As the impact of the pandemic forces occupiers to re-evaluate the structure of leases, it’s bringing to the fore other questions and trends around how real estate agreements are put together. Take sustainability, a hot topic in many walks of life, and none more so than sustainability within the property sector. ESG clauses are increasingly being imposed within lease agreements to enable landlords to more accurately track progress on ESG initiatives, which naturally require the occupier’s permission. This is placing responsibility on an occupier to now share sustainability data for more of a detailed indication to the landlord of the premises being a “green building.” We are seeing this become a common requirement within the market where occupier organizations have a need to understand much more than their financial obligations, and now have a potential legal obligation from a sustainability perspective across their portfolio of lease agreements, which we anticipate could have a consequence when negotiating any sublease agreements, too.

For retailer occupiers, we are also seeing an increased movement towards desirable turnover rent based agreements with landlords, with many landlords also proactively presenting a regearing of the lease to restructure the agreement. This model creates a more interdependent relationship between landlord and occupier and is aimed at benefiting both parties. This is evidently a more attractive proposal for when times become tough as we have seen during the pandemic, where stores out of the occupier’s control are legally required to stop trading.

Role of technology

In the same way that there has been a natural evolution to single source of truth; i.e., a single lease record driving all payments, lease accounting schedules, key event alerts, etc., there is now a movement toward Artificial Intelligence-powered occupier management.
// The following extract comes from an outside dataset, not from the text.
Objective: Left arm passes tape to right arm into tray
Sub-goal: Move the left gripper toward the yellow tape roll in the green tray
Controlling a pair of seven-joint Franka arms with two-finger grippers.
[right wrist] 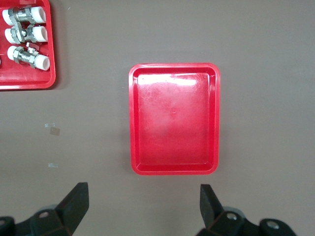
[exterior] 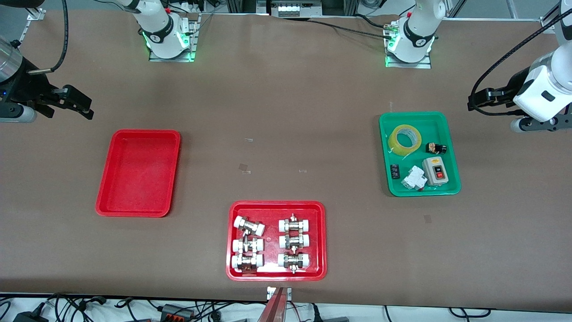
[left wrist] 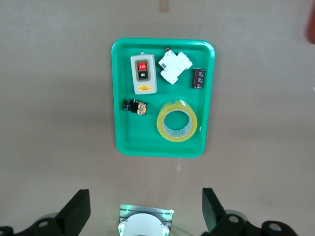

For a sector that has been notoriously slow to adapt to change and adopt technology, the pace at which real estate lease structures are evolving demands a faster movement toward innovation and automation. Many occupier technology procurement processes are no longer simply looking at functional requirements around key business processes, but are instead conducting deep evaluations of how best to maximize the integrity and auditability of real estate and lease data, to provide confidence in the data held within systems not just at the point of go-live, but on an ongoing basis. To be able to leverage lease data confidently, to rely on auditable data to inform strategic decisions, to have visibility of the obligations across the portfolio, to identify key clauses and options directly linked to opportunities to drive down costs, are all of paramount importance. The introduction of AI to real estate and integration with core real estate management applications is a game changer, with the ability to move away from manual, time-consuming, error-prone data entry methods and instead leverage clean, structured, and complete data captured at source from lease contracts. With leases becoming more complex, technology needs to be robust, flexible, and scalable. We have seen more and more organizations incorporate additional departments like legal, along with senior stakeholder involvement as part of a procurement process, often with a project steerco, given real estate now has more of a seat of influence at c-suite level than perhaps ever before.

As a whole, customer and employee habits look likely to continue changing, lease agreement structures are evolving and becoming far more sophisticated and far reaching, new trends across occupier requirements are developing, and technology’s role in supporting and underpinning real estate strategy will continue to become more prominent over the coming months and years as the occupier space becomes more complex. It’s therefore absolutely key to the long-term vision of occupier organizations to fully understand their obligations beyond financials in order to leverage their portfolio, and technology will be fundamental to successfully doing so.